Binary Data Files
Here, I will regularly publish pre-compiled .bin files for zelph that you can load and use directly. These files contain prepared semantic networks, mainly based on Wikidata data, but also for other domains. The focus is on efficiency: Compared to JSON files (which can take hours to read), .bin files load in just a few minutes (depending on hardware).
I plan to regularly upload new .bin files based on the current Wikidata dumps (see Wikidata Dumps for transparency), but also for other data sources in the future.
Available Files
All .bin files are available on Hugging Face.
Currently, I offer the following Wikidata variants:
wikidata-20251222-all.bin: The full Wikidata dump, serialized for fast loading. Requires about 210 GB RAM.wikidata-20251222-pruned.bin: A reduced version of the full Wikidata dump, optimized for lower RAM requirements. This enables users with limited hardware to work with zelph and Wikidata – outside of the removed knowledge domains.

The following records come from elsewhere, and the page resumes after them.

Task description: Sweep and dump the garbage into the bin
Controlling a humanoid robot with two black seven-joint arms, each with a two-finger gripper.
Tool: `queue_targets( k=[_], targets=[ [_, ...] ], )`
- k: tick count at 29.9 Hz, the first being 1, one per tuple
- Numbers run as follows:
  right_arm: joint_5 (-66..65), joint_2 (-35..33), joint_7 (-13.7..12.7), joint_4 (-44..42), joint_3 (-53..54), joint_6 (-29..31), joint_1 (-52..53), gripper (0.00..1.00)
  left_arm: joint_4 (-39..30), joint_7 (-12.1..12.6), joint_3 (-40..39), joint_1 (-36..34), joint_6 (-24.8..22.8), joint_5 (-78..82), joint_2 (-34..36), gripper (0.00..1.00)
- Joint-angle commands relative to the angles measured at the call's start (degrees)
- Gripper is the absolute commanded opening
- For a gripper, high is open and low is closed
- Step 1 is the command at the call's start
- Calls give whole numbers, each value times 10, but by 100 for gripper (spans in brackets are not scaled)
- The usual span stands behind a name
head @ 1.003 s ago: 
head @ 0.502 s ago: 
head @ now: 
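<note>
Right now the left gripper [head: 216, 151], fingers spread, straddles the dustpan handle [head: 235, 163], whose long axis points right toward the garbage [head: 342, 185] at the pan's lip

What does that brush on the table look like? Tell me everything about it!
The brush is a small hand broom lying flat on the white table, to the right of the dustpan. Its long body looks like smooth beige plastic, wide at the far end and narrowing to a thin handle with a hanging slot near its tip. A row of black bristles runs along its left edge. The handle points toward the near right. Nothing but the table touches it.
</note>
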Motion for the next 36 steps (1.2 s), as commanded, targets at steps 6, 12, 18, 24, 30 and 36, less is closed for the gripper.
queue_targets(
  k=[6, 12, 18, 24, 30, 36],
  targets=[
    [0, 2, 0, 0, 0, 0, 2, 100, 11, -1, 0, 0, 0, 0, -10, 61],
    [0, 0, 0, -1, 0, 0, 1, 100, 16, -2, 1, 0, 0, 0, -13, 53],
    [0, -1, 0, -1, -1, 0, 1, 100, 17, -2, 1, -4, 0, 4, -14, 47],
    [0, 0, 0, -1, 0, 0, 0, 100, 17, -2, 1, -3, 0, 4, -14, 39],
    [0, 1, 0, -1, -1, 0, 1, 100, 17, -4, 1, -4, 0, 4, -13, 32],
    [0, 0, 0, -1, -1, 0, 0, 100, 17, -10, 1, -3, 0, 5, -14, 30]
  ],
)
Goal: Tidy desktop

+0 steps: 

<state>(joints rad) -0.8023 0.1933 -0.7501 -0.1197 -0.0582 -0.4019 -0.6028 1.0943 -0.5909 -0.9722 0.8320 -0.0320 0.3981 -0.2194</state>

Requires about 16 GB RAM.
Using the Files
To load a .bin file in zelph, start zelph in interactive mode and use the command:
.load /path/to/file.bin
This loads the network directly into memory. Afterward, you can execute queries, define rules, or start inferences (e.g., with .run). For Wikidata-specific work, first load the script wikidata.zph (see Wikidata Integration) and adjust the language:
.import sample_scripts/wikidata.zph
.lang wikidata
Tip: If you work with the full JSON file, zelph automatically creates a .bin cache file on the first import to speed up future runs.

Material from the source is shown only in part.